WORK REQUEST. The reply to the records below should contain exactly the lines from the line with "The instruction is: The" through the line with "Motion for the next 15", and nothing besides.

[Stored records]
•••••

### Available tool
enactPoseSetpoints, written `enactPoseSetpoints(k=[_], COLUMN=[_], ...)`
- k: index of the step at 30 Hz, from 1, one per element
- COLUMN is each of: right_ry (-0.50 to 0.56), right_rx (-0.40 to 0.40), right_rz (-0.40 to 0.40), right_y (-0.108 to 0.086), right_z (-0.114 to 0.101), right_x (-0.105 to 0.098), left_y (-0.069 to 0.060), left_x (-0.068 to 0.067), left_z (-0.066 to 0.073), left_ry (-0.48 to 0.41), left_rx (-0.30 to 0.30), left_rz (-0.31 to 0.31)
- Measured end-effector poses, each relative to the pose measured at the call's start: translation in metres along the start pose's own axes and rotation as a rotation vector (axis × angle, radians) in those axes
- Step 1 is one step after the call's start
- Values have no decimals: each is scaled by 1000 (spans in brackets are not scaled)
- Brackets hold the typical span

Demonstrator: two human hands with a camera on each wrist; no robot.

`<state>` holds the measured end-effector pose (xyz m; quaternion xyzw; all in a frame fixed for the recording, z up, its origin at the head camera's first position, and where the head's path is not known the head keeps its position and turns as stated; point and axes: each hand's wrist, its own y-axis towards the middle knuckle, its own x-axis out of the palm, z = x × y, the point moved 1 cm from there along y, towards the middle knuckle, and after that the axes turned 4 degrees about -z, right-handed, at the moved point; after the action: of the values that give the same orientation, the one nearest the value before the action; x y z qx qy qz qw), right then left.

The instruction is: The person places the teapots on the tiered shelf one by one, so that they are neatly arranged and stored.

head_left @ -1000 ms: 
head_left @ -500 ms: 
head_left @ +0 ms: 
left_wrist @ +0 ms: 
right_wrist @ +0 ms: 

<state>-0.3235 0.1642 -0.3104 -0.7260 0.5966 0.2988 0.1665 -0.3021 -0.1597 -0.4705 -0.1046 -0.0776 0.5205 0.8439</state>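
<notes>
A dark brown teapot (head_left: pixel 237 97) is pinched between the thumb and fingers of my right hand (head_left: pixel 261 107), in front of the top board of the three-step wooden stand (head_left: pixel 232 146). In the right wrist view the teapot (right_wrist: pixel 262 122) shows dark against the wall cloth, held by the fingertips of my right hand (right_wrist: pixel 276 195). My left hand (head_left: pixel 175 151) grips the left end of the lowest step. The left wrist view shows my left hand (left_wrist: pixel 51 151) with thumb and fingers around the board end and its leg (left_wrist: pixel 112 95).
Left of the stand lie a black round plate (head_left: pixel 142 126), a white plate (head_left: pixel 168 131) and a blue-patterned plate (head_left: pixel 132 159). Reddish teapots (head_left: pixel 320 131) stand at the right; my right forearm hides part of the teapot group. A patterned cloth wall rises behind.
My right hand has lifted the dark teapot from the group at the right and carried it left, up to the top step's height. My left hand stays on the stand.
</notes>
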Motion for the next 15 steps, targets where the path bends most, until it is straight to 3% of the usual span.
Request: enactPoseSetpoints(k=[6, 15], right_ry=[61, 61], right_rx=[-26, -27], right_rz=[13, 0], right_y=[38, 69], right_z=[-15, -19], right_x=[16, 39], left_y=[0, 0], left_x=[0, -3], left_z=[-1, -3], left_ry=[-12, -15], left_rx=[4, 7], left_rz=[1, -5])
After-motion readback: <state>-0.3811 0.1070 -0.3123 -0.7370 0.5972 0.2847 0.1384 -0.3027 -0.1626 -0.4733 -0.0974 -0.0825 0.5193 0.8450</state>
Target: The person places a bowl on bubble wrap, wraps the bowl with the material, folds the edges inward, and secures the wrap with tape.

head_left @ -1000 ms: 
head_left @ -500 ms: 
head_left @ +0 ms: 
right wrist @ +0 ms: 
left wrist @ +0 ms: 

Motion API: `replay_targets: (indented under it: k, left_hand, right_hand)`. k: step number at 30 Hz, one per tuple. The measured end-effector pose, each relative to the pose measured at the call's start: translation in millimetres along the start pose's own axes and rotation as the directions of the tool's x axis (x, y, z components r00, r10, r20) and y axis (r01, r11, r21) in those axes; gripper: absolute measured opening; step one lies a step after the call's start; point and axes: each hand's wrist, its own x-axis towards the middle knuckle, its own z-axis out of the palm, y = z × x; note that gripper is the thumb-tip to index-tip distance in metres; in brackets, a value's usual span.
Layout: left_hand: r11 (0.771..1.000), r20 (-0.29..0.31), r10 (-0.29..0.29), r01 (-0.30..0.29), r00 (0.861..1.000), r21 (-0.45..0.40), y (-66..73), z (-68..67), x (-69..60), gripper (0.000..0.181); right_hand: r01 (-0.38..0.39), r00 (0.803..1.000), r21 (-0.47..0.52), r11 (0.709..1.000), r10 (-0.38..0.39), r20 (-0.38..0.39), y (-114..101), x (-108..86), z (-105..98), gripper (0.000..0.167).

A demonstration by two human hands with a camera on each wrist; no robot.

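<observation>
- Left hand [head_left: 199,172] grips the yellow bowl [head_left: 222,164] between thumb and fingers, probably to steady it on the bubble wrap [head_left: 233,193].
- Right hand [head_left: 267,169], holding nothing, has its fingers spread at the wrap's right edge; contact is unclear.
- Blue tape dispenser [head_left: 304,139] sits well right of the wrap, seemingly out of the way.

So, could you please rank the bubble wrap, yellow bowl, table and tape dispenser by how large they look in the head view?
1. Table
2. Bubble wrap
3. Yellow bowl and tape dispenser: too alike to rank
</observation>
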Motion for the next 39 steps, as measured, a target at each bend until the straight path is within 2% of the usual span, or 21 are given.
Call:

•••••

EXERCISE SOLUTION.
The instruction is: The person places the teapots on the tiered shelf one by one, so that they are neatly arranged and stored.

head_left @ -1000 ms: 
head_left @ -500 ms: 
head_left @ +0 ms: 
left_wrist @ +0 ms: 
right_wrist @ +0 ms: 

<state>-0.3235 0.1642 -0.3104 -0.7260 0.5966 0.2988 0.1665 -0.3021 -0.1597 -0.4705 -0.1046 -0.0776 0.5205 0.8439</state>
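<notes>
A dark brown teapot (head_left: pixel 237 97) is pinched between the thumb and fingers of my right hand (head_left: pixel 261 107), in front of the top board of the three-step wooden stand (head_left: pixel 232 146). In the right wrist view the teapot (right_wrist: pixel 262 122) shows dark against the wall cloth, held by the fingertips of my right hand (right_wrist: pixel 276 195). My left hand (head_left: pixel 175 151) grips the left end of the lowest step. The left wrist view shows my left hand (left_wrist: pixel 51 151) with thumb and fingers around the board end and its leg (left_wrist: pixel 112 95).
Left of the stand lie a black round plate (head_left: pixel 142 126), a white plate (head_left: pixel 168 131) and a blue-patterned plate (head_left: pixel 132 159). Reddish teapots (head_left: pixel 320 131) stand at the right; my right forearm hides part of the teapot group. A patterned cloth wall rises behind.
My right hand has lifted the dark teapot from the group at the right and carried it left, up to the top step's height. My left hand stays on the stand.
</notes>
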Motion for the next 15 steps, targets where the path bends most, until it is straight to 3% of the usual span.

The given answer completes the exercise.